Berita Utama

Berita tentang Indonesia

125 tewas dalam kerusuhan setelah pertandingan sepak bola di Indonesia

125 tewas dalam kerusuhan setelah pertandingan sepak bola di Indonesia

DrPihak berwenang di Indonesia menyesuaikan jumlah korban tewas menjadi 125 orang setelah kerusuhan yang disertai kekerasan saat pertandingan sepak bola di kota Malang, setelah berbicara tentang terbunuhnya 174 orang beberapa jam lalu. “Beberapa nama didaftarkan dua kali karena dipindahkan ke rumah sakit lain dan dicatat kembali,” kata Emil Dardak, Wakil Gubernur Provinsi Jawa Timur, kepada Metro TV, Minggu. 124 dari 125 kematian kini telah teridentifikasi. Derdak pagi harinya mengumumkan 174 orang tewas dalam kecelakaan yang terjadi di Stadion Sepak Bola Malang.

Kapolsek setempat Niko Aventa mengatakan, berdasarkan pemberitaan Radio Elshinta dan TV One, 34 orang tewas di halaman Stadion Kanjurohan, semuanya di rumah sakit. Polisi Indonesia mengatakan dua petugas polisi termasuk di antara korban tewas. Awalnya, jumlah kematian disebut lebih tinggi karena penghitungan ganda.

Seorang pejabat kesehatan setempat mengatakan kepada The Guardian bahwa banyak orang meninggal akibat kekacauan, kepadatan penduduk, terinjak-injak, dan kekurangan oksigen. Selain itu, 180 orang terluka. Polisi menggunakan gas air mata untuk membubarkan penonton yang nakal, kata Avinta dalam konferensi pers dadakan pada hari Minggu. Kerusuhan terjadi usai laga divisi satu antara tim Arima dan Persibaya. Usai kekalahan 2-3, ribuan penonton menyerbu lapangan.
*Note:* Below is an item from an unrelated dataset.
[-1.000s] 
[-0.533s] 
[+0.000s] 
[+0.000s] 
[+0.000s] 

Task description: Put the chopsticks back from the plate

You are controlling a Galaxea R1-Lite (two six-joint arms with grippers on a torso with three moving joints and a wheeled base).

3.000 orang menyerbu alun-alun

Tragedi Malang dianggap sebagai salah satu bencana stadion olahraga terparah di dunia. Stadion Kanjurohan memiliki total kapasitas 42.000 penonton, dan semua tiketnya telah terjual, menurut pihak berwenang. Menurut polisi, 3.000 orang menyerbu alun-alun. “Kami ingin menekankan bahwa tidak semua orang anarkis, dan hanya ada sekitar 3.000 orang yang memasuki alun-alun,” kata Aventa.
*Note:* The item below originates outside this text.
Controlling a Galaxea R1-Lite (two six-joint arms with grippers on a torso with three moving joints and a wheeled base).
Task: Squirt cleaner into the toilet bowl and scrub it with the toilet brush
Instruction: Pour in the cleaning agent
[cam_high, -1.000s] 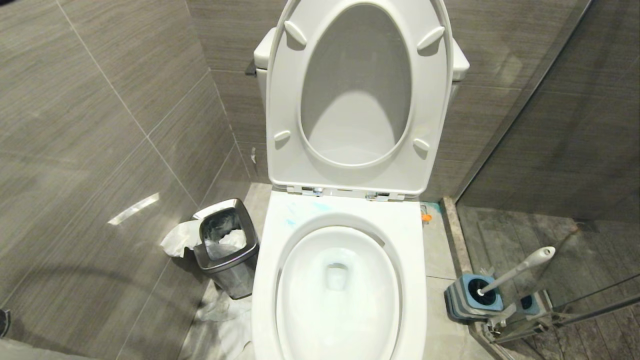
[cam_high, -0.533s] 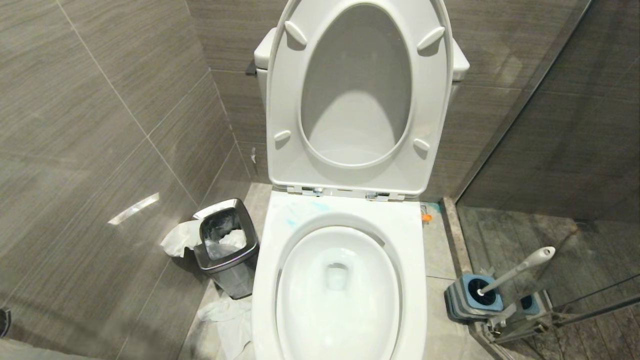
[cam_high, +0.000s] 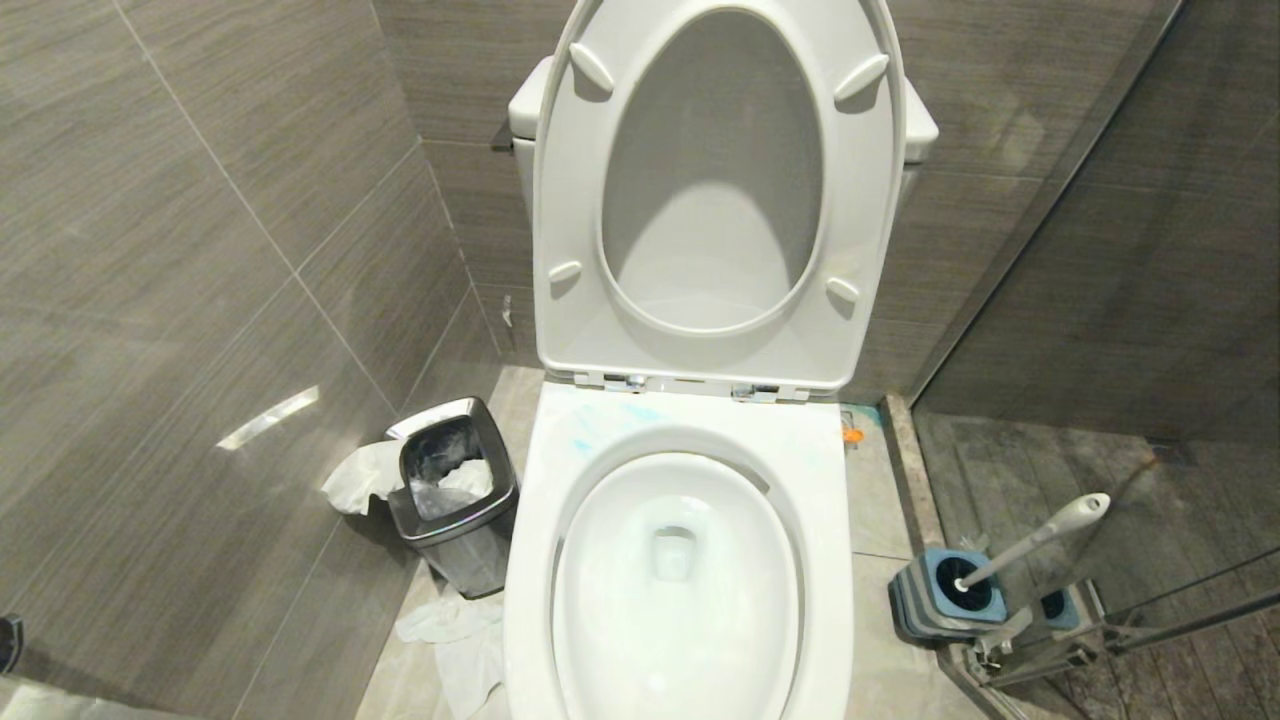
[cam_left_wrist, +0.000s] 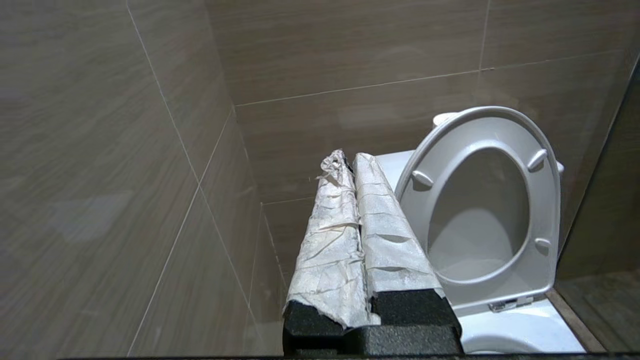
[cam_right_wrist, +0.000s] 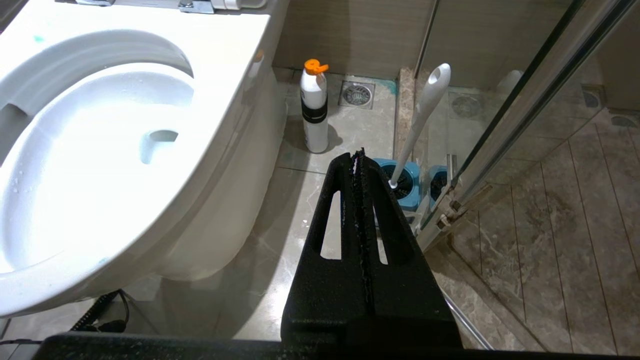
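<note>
Far left, the tiled wall (cam_high: 180, 260) runs grey and streaked down to the floor. At its foot stands a small steel bin (cam_high: 452, 495) with a liner and crumpled paper (cam_high: 352, 478) spilling beside it; more paper (cam_high: 455, 640) lies on the floor just beside the bowl's left flank.

The left gripper (cam_left_wrist: 350, 165) does not appear in the head view. Its own camera shows it raised and aimed at the wall left of the tank, its two tape-wrapped fingers (cam_left_wrist: 330, 240) pressed together with nothing between them.

In the middle sits the toilet bowl (cam_high: 680, 440), seat (cam_high: 700, 350) and lid tipped up against the tank. Faint turquoise smears of cleaner (cam_high: 585, 440) mark the back left of the rim, and the water looks only lightly tinted.

Right of the bowl, on the floor near the back wall, a white bottle (cam_right_wrist: 314, 112) with an orange cap stands upright near a floor drain (cam_right_wrist: 357, 93).

The right gripper (cam_right_wrist: 357, 155) hangs low beside the bowl, its black fingers (cam_right_wrist: 345, 225) closed flat on each other, empty.

Furthest right, the brush (cam_high: 1040, 535) leans in its blue-topped holder (cam_high: 935, 595) by the glass shower partition (cam_high: 1100, 250), well apart from both grippers.
</note>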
Kelompok hak asasi manusia Amnesty International menyerukan penyelidikan terhadap penggunaan gas air mata oleh polisi. Othman Hamed dari Amnesty International mengatakan dalam sebuah pernyataan bahwa penting untuk memastikan bahwa “tragedi memilukan seperti ini tidak akan terjadi lagi.” Gas air mata tidak boleh digunakan di ruang terbatas. Kritik terhadap respons polisi terhadap kerusuhan juga diungkapkan di media sosial.